Matthew Elderfield faced down a popular businessman and gave bankers a tongue-lashing.

A man walks past the head office of the Bank of Ireland in Dublin, May 28, 2007. The government set up the new National Asset Management Agency to buy 80 billion euros worth of bad loans from the Irish banks. (Luke MacGregor/Reuters)

DUBLIN, Ireland — In the middle of its worst-ever financial crisis, Ireland has found an unlikely new hero, who has secured that status partly by facing down one of the country’s most popular business tycoons.

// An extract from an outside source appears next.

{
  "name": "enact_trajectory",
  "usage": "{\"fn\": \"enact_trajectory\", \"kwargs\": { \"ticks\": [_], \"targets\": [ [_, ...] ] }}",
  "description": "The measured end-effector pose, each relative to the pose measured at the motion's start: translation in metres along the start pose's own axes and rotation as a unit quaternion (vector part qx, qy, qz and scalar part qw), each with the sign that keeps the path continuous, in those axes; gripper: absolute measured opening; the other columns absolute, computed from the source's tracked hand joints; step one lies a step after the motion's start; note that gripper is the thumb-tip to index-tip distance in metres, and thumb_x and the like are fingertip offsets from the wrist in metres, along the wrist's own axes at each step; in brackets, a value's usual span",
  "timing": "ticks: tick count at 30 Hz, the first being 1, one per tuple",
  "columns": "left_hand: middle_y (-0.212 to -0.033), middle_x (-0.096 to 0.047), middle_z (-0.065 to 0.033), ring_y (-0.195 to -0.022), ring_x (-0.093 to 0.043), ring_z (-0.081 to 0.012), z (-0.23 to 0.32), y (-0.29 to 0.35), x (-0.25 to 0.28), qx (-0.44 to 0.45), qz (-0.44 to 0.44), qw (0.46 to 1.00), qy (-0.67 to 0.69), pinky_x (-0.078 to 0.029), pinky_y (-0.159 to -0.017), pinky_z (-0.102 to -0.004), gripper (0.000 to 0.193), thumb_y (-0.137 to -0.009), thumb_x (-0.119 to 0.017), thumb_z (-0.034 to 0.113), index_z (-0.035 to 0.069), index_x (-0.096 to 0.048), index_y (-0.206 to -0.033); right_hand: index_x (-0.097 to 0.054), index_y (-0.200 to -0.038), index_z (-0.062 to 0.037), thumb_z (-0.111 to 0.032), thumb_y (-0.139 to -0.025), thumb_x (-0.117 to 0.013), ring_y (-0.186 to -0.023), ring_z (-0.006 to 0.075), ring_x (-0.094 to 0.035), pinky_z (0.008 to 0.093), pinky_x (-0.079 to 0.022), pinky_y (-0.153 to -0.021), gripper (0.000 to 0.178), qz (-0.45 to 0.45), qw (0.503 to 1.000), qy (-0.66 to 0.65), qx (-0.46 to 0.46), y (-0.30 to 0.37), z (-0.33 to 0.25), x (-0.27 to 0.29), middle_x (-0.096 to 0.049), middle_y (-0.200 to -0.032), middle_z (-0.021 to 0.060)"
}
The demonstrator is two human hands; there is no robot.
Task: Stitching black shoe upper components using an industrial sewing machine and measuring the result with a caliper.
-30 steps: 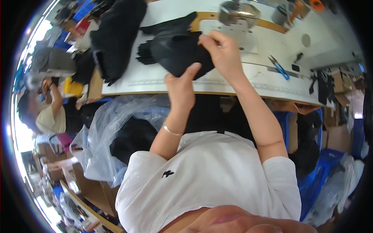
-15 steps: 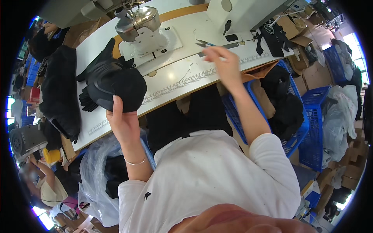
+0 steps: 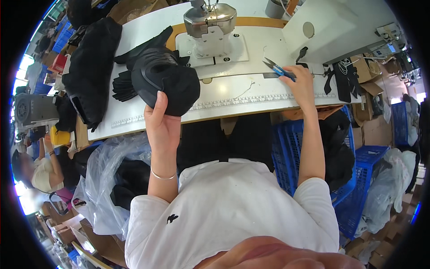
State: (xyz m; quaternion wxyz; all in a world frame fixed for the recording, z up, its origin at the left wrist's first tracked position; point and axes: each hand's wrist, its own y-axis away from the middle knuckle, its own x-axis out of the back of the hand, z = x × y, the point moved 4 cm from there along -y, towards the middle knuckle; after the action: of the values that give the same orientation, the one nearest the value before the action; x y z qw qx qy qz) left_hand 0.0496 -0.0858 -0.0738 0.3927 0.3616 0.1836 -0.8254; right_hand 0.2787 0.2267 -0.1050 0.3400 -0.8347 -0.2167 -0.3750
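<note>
My left hand [image 3: 163, 117] is closed on a black cap [image 3: 184, 92] by its near edge, thumb on top. The cap rests over the left part of the white sewing table, beside other black fabric; what lies under it is hidden. On the right, the fingers of my right hand [image 3: 299, 83] are closed on the blue handle of small thread snips [image 3: 280, 70]. The snips' blades point away to the far left, low over the tabletop. A stack of black fabric pieces [image 3: 122, 87] shows left of the cap.
A sewing machine's metal post [image 3: 210, 38] stands beyond the cap. A ruler strip [image 3: 244, 98] runs along the table's near edge. Black material [image 3: 92, 74] is piled at left. Blue crates [image 3: 286, 150] stand below right, and a plastic bag [image 3: 109, 175] below left. Another person [image 3: 47, 168] sits far left.
My right hand has come down onto the snips, blurred before and now closed on their handle. The left hand keeps its hold on the cap. The whole view has shifted.
</note>
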Motion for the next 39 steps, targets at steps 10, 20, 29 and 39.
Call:
{"fn": "enact_trajectory", "kwargs": {
  "ticks": [10,20,29,39],
  "targets": [
    [-0.13,-0.069,-0.0138,-0.121,-0.067,-0.0249,-0.001,0.001,0.004,0.014,-0.013,0.999,-0.029,-0.05,-0.11,-0.0407,0.03,-0.103,-0.062,0.011,-0.004,-0.062,-0.129,-0.072,-0.121,-0.0058,-0.015,-0.085,-0.076,-0.109,0.032,-0.061,0.0408,-0.046,-0.099,0.037,0.025,0.998,0.052,0.009,-0.012,0.043,-0.005,-0.068,-0.113,0.0115],
    [-0.131,-0.069,-0.0134,-0.121,-0.067,-0.0245,0.0,-0.001,-0.007,0.027,-0.001,0.999,-0.039,-0.051,-0.11,-0.0395,0.033,-0.106,-0.059,0.017,-0.003,-0.062,-0.132,-0.071,-0.107,-0.0076,-0.016,-0.085,-0.074,-0.105,0.0312,-0.059,0.0425,-0.043,-0.098,0.023,-0.103,0.994,0.042,0.007,0.0,0.022,-0.014,-0.065,-0.106,0.0087],
    [-0.117,-0.073,-0.0129,-0.106,-0.072,-0.0195,0.013,-0.003,-0.015,0.023,0.016,0.999,-0.015,-0.057,-0.098,-0.0345,0.027,-0.1,-0.069,0.012,-0.006,-0.067,-0.12,-0.067,-0.109,-0.0039,-0.005,-0.084,-0.072,-0.104,0.0294,-0.059,0.0387,-0.046,-0.095,0.026,-0.112,0.994,-0.008,0.019,-0.007,0.024,-0.013,-0.061,-0.106,0.0112],
    [-0.111,-0.075,-0.0121,-0.099,-0.072,-0.0172,0.017,-0.005,-0.009,0.01,0.034,0.998,-0.043,-0.057,-0.092,-0.031,0.025,-0.096,-0.074,0.011,-0.005,-0.07,-0.115,-0.066,-0.106,-0.0029,-0.005,-0.084,-0.073,-0.098,0.0273,-0.059,0.036,-0.048,-0.089,0.024,-0.121,0.992,-0.015,0.024,-0.006,0.022,-0.015,-0.06,-0.099,0.0114]
  ]
}}
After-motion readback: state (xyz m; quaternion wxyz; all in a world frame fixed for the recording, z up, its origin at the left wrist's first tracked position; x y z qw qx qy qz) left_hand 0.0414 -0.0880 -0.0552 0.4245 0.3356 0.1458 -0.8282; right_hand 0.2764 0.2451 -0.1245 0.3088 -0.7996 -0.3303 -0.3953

The latest national icon is Matthew Elderfield, an Englishman recruited last year from Bermuda, where he was financial watchdog, to become Ireland’s Financial Regulator. His mission could be defined as ending Ireland’s crony capitalism — otherwise known as “light-touch” regulation.

Last week Elderfield shocked and delighted the nation by giving something of a tongue-lashing to bankers while appearing before a parliamentary committee in Dublin. The main focus of Elderfield’s testimony was his decision two weeks ago to appoint a receiver to one of Ireland’s largest insurance companies, the Quinn Group, because of doubts about its solvency. (In Ireland a receiver keeps a company operational while trying to find a buyer.) Elderfield's move sparked an uproar of the kind that in the past might have forced a retreat.

Sean Quinn is a popular entrepreneur who has created more than 6,000 jobs in a deprived border area. Quinn wrote angry letters to government ministers, and his workers, fearful for their jobs, staged several demonstrations. But on Thursday he raised the white flag of surrender when the High Court in Dublin confirmed Elderfield’s decision to take over the company.

Sean Quinn’s basic problem is that he owes 2.8 billion euros ($3.8 billion) from the collapse of Anglo Irish Bank, a debt that caused the company to breach solvency rules. Anglo Irish Bank is at the center of Ireland’s banking catastrophe, which stems from the irresponsible and greedy acts of a golden circle of bankers, politicians and developers during the property bubble that lasted from 2000 to 2008. Several bankrupt property developers have debts in the billions and the government is pumping up to some 22 billion euros of taxpayers’ money into Anglo Irish to keep it from collapse.

The administration has set up the National Asset Management Agency (NAMA), to buy 80 billion euros worth of bad loans from the Irish banks, using government bonds that can be converted into cash by the European Central Bank. The chief executive of NAMA, Brendan McDonagh, is also emerging as a white knight in the war on cronyism.